The tailslide maneuver has roots in early aviation experiments with stalls and vertical flight. In 1913, British aviator Will Moorhouse performed an early experiment in backward flight using a Blériot-type monoplane, climbing steeply, pulling the nose up fully, and stopping the engine, causing the plane to slide backwards briefly before yawing and diving.^[18] This incident highlighted early explorations of stall behavior but differed from the modern full-power tailslide.

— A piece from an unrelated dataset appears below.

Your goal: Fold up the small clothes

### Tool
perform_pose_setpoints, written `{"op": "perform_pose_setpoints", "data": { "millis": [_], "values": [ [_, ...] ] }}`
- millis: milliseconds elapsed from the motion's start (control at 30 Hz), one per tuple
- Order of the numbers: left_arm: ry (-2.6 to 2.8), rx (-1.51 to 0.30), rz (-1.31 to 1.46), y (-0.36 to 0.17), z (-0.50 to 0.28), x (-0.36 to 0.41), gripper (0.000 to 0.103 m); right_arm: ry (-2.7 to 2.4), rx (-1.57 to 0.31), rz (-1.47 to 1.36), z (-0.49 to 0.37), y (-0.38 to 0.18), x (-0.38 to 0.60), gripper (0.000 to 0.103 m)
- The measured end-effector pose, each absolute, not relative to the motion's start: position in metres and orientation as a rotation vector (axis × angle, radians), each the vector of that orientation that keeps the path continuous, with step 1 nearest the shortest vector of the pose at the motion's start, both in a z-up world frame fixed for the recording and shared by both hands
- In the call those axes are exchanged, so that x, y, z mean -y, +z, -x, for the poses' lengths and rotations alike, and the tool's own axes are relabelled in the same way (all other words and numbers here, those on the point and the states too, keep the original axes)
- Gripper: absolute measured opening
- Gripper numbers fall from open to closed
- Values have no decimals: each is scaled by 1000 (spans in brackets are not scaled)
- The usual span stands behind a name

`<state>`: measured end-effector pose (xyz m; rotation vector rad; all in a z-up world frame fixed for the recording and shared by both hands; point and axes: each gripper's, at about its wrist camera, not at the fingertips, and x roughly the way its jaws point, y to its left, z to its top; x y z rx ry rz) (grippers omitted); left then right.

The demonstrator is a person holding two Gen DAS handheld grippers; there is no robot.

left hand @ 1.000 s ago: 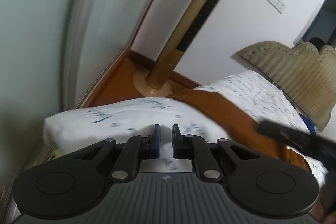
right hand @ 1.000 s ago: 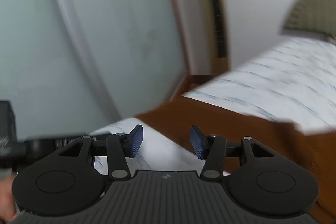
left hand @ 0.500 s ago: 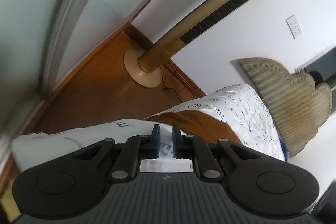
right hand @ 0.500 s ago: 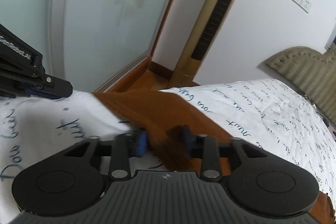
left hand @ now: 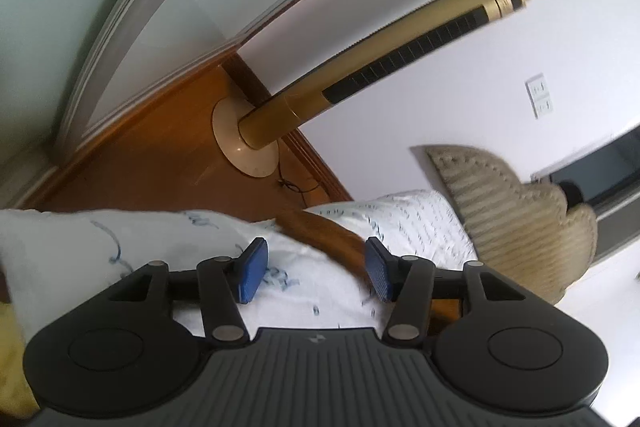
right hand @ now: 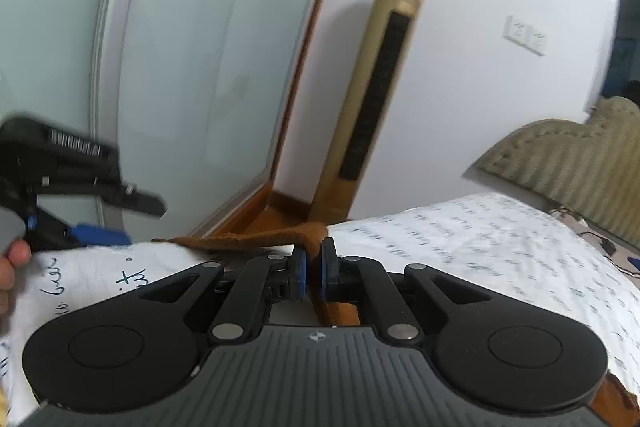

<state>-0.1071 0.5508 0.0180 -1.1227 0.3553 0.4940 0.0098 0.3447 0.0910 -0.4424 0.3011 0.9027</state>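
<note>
A: What do we have around us?

B: A tall gold tower fan (left hand: 384,67) on a round cream base, standing on the brown wooden floor (left hand: 140,163) beside the frosted glass sliding door (right hand: 180,67). A white double wall socket (right hand: 524,35) sits on the wall, and a beige ribbed upholstered headboard (left hand: 516,223) rises at the far end of the bed with the white sheet printed in blue handwriting (right hand: 480,239). Nothing lies on the sheet between us and the cloth.

A: And the cloth?

B: The small rust-brown fabric garment (right hand: 256,238) lies on the bed. Our right gripper (right hand: 313,269) is clamped on its edge, lifting a ridge of it off the sheet.

A: The left gripper (left hand: 314,269)?

B: Its jaws are opening, spread to a medium gap over white sheet, with the brown cloth just by the right pad (left hand: 378,273) but not pinched.

A: What changed from half a second ago?

B: Then our left pads were nearly together and our right pads still stood apart around the cloth. Now a fingertip (right hand: 18,253) of the person's left hand shows at the edge of the right view.
</note>
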Motion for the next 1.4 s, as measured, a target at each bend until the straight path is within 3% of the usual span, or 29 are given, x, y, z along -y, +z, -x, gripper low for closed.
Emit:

Such events underscored the control challenges of early wood-and-fabric aircraft, which often lacked structural integrity for intentional aerobatics.^[19] The term "tailslide" received formal recognition in aviation literature in 1916, amid pre-World War I interest in controlled aerobatic figures.^[1] Early exhibition pilots, including American aviator Lincoln Beachey, incorporated vertical stalls and recoveries into airshow routines during 1914–1915, using aircraft like the Curtiss pusher.^[20] These performances evolved from barnstorming at aviation meets, where fragile designs limited safe execution until reinforced monoplanes allowed more deliberate maneuvers.^[19] In the interwar period, glider aerobatics in Germany influenced stall techniques, adapting them for unpowered flight and informing powered aircraft.^[21] By the 1930s, German engineers at the Deutsche Forschungsanstalt für Segelflug (DFS) designed the Habicht glider for aerobatics, debuting it at the 1936 Berlin Olympics, where pilots demonstrated vertical stalls previously seen mainly in powered planes.^[21] This bridged glider precision with aerobatic aviation demands.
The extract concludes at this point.